• [The problem]
Word for word, print each line of the listing below; pictures stay out.

• [Information supplied]

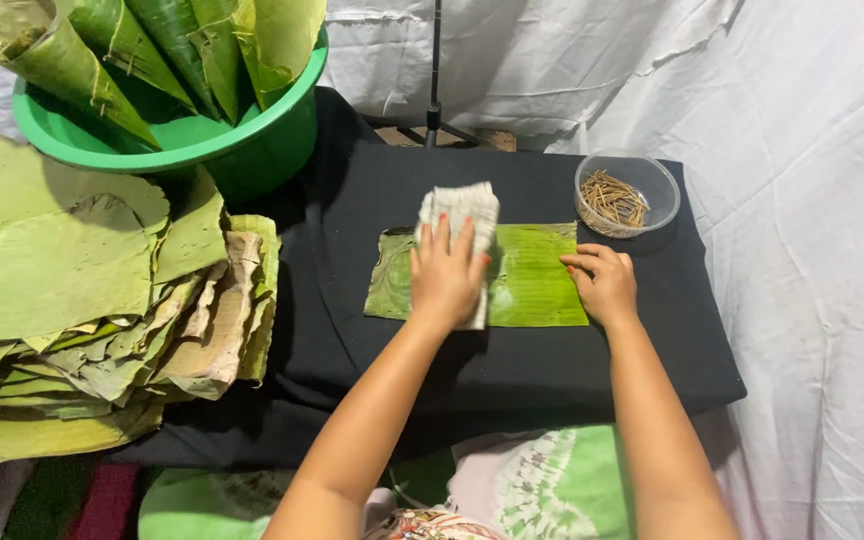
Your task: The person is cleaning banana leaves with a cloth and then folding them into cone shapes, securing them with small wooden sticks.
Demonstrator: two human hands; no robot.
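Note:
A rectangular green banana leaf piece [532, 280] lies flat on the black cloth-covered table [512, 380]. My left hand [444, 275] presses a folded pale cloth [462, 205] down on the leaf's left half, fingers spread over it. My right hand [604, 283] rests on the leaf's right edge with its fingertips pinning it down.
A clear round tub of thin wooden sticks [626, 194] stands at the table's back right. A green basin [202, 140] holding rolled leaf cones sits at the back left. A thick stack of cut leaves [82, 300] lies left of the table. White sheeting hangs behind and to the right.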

• [Written answer]
Your task: The person is cleaning banana leaves with a cloth and then folding them into cone shapes, securing them with small wooden sticks.
Demonstrator: two human hands; no robot.
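Note:
A rectangular green banana leaf piece [532, 280] lies flat on the black cloth-covered table [512, 380]. My left hand [444, 275] presses a folded pale cloth [462, 205] down on the leaf's left half, fingers spread over it. My right hand [604, 283] rests on the leaf's right edge with its fingertips pinning it down.
A clear round tub of thin wooden sticks [626, 194] stands at the table's back right. A green basin [202, 140] holding rolled leaf cones sits at the back left. A thick stack of cut leaves [82, 300] lies left of the table. White sheeting hangs behind and to the right.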

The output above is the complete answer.